• _Problem_:
The line holding "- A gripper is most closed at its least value" and every line after it through the end of the entries below: retype these exactly and nothing more.

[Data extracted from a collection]

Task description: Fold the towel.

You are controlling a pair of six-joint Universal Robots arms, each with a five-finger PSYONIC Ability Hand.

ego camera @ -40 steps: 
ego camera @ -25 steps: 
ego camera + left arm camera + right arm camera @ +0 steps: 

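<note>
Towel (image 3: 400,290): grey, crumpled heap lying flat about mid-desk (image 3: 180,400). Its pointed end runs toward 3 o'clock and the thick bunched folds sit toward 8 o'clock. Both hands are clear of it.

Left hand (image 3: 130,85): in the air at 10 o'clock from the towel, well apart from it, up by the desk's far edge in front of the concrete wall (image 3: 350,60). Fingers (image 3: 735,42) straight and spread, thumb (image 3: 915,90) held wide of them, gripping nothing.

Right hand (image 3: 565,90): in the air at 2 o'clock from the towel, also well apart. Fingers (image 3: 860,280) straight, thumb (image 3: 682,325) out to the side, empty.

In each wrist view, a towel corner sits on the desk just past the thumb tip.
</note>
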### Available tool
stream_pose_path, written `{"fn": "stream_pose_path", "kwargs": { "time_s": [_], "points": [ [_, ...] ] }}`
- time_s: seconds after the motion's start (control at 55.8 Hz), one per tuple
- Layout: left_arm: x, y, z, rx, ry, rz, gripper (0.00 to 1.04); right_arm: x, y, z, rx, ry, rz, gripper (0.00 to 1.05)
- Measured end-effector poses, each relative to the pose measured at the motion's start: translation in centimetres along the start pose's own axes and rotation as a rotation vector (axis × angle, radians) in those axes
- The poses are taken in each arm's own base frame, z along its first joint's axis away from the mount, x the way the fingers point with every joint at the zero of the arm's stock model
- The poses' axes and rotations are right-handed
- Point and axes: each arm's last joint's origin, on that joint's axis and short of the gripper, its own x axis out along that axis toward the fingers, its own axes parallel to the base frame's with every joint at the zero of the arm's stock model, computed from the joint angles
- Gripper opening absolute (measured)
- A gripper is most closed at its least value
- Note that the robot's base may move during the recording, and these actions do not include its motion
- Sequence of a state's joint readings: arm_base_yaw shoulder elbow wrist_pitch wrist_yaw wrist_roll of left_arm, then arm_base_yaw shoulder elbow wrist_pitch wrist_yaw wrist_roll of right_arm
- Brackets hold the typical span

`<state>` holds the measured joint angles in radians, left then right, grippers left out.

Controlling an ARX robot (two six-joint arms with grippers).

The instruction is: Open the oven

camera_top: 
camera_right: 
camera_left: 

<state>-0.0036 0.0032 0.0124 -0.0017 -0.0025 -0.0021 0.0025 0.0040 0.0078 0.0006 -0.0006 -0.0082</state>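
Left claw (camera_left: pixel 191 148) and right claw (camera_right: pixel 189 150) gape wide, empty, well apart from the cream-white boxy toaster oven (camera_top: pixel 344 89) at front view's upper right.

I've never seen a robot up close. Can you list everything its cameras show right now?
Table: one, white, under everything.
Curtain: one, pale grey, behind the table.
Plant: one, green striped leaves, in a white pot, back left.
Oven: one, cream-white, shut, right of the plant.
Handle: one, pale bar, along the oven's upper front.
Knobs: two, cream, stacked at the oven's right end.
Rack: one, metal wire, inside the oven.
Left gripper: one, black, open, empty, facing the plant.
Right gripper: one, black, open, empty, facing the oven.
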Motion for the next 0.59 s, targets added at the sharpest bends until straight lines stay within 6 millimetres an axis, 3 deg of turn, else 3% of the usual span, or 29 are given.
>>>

• _Exercise answer_:
- A gripper is most closed at its least value
- Note that the robot's base may move during the recording, and these actions do not include its motion
- Sequence of a state's joint readings: arm_base_yaw shoulder elbow wrist_pitch wrist_yaw wrist_roll of left_arm, then arm_base_yaw shoulder elbow wrist_pitch wrist_yaw wrist_roll of right_arm
- Brackets hold the typical span

`<state>` holds the measured joint angles in radians, left then right, grippers left out.

Controlling an ARX robot (two six-joint arms with grippers).

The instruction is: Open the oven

camera_top: 
camera_right: 
camera_left: 

<state>-0.0036 0.0032 0.0124 -0.0017 -0.0025 -0.0021 0.0025 0.0040 0.0078 0.0006 -0.0006 -0.0082</state>
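Left claw (camera_left: pixel 191 148) and right claw (camera_right: pixel 189 150) gape wide, empty, well apart from the cream-white boxy toaster oven (camera_top: pixel 344 89) at front view's upper right.

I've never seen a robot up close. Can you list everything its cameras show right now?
Table: one, white, under everything.
Curtain: one, pale grey, behind the table.
Plant: one, green striped leaves, in a white pot, back left.
Oven: one, cream-white, shut, right of the plant.
Handle: one, pale bar, along the oven's upper front.
Knobs: two, cream, stacked at the oven's right end.
Rack: one, metal wire, inside the oven.
Left gripper: one, black, open, empty, facing the plant.
Right gripper: one, black, open, empty, facing the oven.
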Motion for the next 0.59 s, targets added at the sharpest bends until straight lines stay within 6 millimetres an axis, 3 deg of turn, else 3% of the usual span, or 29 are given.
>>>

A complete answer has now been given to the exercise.